Return the run of lines below that opens with the line containing "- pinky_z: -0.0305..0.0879" and closes with the line containing "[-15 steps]", keeping each one exact.

Data excerpt>
====
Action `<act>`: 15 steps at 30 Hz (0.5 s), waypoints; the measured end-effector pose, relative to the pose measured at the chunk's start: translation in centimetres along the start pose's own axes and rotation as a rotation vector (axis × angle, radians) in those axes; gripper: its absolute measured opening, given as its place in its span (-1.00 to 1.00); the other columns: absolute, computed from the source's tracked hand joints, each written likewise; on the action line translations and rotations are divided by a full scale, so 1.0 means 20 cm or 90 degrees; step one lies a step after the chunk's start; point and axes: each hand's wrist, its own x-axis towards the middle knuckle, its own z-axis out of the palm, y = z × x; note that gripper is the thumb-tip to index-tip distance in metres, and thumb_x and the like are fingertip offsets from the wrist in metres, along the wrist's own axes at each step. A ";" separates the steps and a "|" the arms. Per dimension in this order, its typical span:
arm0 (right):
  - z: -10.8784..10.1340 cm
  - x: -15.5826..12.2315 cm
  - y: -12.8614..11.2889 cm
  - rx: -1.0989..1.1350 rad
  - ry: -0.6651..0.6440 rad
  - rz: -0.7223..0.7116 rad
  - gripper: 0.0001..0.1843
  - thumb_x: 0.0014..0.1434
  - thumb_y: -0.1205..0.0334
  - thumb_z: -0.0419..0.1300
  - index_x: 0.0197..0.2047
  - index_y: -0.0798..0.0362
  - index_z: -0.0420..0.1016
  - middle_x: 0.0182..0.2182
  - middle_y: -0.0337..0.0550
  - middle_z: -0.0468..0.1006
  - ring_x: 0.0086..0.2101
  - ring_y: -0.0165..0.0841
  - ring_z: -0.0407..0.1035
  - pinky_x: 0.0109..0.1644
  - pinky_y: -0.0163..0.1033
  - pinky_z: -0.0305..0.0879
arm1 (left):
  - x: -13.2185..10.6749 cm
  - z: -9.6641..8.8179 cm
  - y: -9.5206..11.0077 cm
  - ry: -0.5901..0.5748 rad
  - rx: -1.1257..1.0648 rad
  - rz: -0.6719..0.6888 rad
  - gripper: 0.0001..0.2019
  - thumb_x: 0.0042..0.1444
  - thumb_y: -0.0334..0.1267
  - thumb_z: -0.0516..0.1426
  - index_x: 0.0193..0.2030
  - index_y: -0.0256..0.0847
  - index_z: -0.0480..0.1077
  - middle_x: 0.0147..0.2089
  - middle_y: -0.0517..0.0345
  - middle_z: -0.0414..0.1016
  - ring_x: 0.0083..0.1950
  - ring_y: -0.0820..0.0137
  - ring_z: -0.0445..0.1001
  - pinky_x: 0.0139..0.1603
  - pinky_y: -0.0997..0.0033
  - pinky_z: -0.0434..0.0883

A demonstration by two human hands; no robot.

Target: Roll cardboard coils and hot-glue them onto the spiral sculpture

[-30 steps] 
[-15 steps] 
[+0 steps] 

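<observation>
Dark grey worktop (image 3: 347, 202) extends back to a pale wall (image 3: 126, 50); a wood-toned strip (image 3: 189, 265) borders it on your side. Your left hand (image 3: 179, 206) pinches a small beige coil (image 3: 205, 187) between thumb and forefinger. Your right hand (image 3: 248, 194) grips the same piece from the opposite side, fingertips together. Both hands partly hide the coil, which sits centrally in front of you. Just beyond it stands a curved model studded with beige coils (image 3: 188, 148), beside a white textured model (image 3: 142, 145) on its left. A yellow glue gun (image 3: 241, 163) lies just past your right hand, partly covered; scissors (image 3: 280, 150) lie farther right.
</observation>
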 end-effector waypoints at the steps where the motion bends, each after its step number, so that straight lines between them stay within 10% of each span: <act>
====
Expected answer>
  - pinky_z: -0.0305..0.0879
arm1 (left):
  - x: -13.2185..10.6749 cm
  - z: -9.6641..8.8179 cm
  - y: -9.5206..11.0077 cm
  - ry: -0.5901..0.5748 rad
  - rx: -1.1257..1.0648 rad
  - rz: -0.6719..0.6888 rad
  - gripper: 0.0001..0.2019
  - thumb_x: 0.0042..0.1444
  - thumb_y: -0.0334..0.1267
  - thumb_z: -0.0516..0.1426
  - index_x: 0.0193..0.2030
  - index_y: -0.0256..0.0847
  - index_z: -0.0480..0.1077
  - middle_x: 0.0147..0.2089
  - middle_y: -0.0517..0.0345
  - middle_z: -0.0414..0.1016
  - ring_x: 0.0083..0.1950
  - ring_y: -0.0820..0.0137
  - ring_z: -0.0445..0.1001
  - pinky_x: 0.0139..0.1603
  - pinky_y: -0.0997..0.0033
  - pinky_z: -0.0434..0.0883

A demonstration by two human hands; no robot.

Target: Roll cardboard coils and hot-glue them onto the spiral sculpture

[-30 steps] 
[-15 steps] 

This exercise has nothing more to it.